Stored data ->
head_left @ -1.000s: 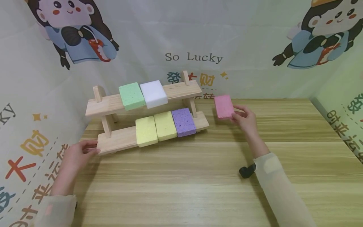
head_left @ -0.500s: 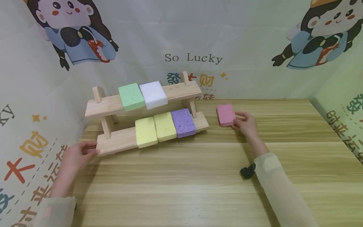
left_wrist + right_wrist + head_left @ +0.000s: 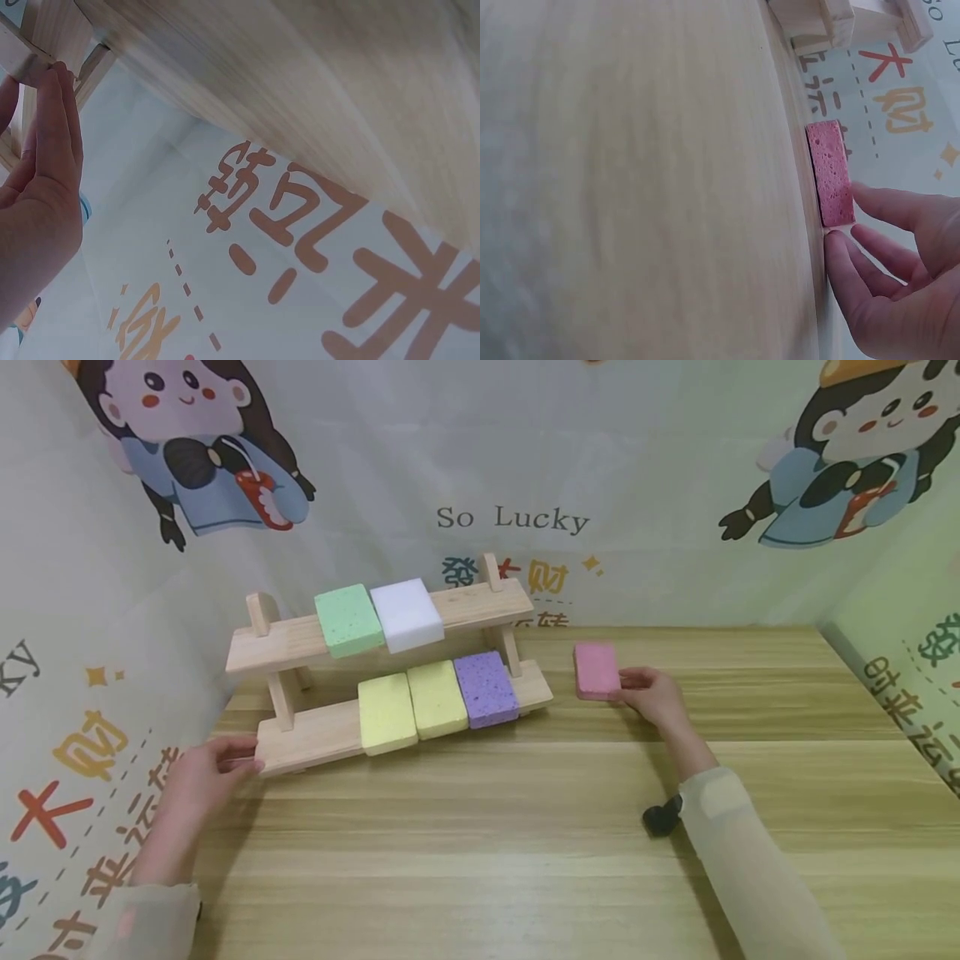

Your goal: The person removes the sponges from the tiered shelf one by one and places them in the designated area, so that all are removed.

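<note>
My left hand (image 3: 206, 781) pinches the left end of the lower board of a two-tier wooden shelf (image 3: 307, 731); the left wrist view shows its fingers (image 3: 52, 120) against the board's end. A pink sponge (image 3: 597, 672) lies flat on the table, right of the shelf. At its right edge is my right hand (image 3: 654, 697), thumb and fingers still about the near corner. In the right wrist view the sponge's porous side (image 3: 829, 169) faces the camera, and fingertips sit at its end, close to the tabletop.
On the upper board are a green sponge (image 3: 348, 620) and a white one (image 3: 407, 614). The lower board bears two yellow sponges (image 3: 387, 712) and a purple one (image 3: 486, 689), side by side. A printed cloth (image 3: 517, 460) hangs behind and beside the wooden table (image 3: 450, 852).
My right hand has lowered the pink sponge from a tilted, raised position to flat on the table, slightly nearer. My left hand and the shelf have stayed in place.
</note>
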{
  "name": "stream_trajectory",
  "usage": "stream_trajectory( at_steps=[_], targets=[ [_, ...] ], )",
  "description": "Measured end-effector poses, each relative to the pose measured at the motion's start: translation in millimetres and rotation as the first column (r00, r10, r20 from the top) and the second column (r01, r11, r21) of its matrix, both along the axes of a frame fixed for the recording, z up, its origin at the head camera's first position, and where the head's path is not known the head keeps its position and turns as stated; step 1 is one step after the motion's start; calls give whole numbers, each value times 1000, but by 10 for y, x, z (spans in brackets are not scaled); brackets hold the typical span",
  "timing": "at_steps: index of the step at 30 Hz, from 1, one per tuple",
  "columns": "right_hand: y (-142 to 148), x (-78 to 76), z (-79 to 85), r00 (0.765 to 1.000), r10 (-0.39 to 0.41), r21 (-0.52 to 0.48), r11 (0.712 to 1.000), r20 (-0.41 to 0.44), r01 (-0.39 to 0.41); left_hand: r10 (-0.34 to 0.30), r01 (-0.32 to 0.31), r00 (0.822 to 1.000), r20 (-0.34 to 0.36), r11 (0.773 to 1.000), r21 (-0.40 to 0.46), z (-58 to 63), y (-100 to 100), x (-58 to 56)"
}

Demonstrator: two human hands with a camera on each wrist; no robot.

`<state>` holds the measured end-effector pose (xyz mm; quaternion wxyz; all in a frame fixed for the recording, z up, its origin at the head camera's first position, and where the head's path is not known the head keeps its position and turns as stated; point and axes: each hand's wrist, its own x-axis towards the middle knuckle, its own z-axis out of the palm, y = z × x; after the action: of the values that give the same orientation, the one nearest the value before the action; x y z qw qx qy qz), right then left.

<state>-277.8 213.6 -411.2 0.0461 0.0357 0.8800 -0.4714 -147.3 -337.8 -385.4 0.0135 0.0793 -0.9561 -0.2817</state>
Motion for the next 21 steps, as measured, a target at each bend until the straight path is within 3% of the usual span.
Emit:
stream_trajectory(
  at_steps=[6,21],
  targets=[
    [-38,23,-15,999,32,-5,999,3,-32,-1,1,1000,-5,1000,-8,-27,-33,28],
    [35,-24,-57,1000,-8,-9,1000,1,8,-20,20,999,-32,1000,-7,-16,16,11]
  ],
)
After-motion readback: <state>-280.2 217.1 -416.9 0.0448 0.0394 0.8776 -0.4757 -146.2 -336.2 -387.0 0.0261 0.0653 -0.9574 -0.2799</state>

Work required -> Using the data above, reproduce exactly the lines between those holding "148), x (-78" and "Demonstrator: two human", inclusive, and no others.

Response ->
  "columns": "right_hand: y (-142 to 148), x (-78 to 76), z (-79 to 85), r00 (0.765 to 1.000), r10 (-0.39 to 0.41), r21 (-0.52 to 0.48), r11 (0.712 to 1.000), r20 (-0.41 to 0.44), r01 (-0.39 to 0.41); left_hand: r10 (-0.34 to 0.30), r01 (-0.32 to 0.31), r00 (0.822 to 1.000), r20 (-0.34 to 0.36), r11 (0.773 to 1.000), r21 (-0.40 to 0.46), z (-58 to 63), y (-100 to 100), x (-58 to 56)"
}

Demonstrator: two human hands with a camera on each wrist; no robot.

The output given is complete.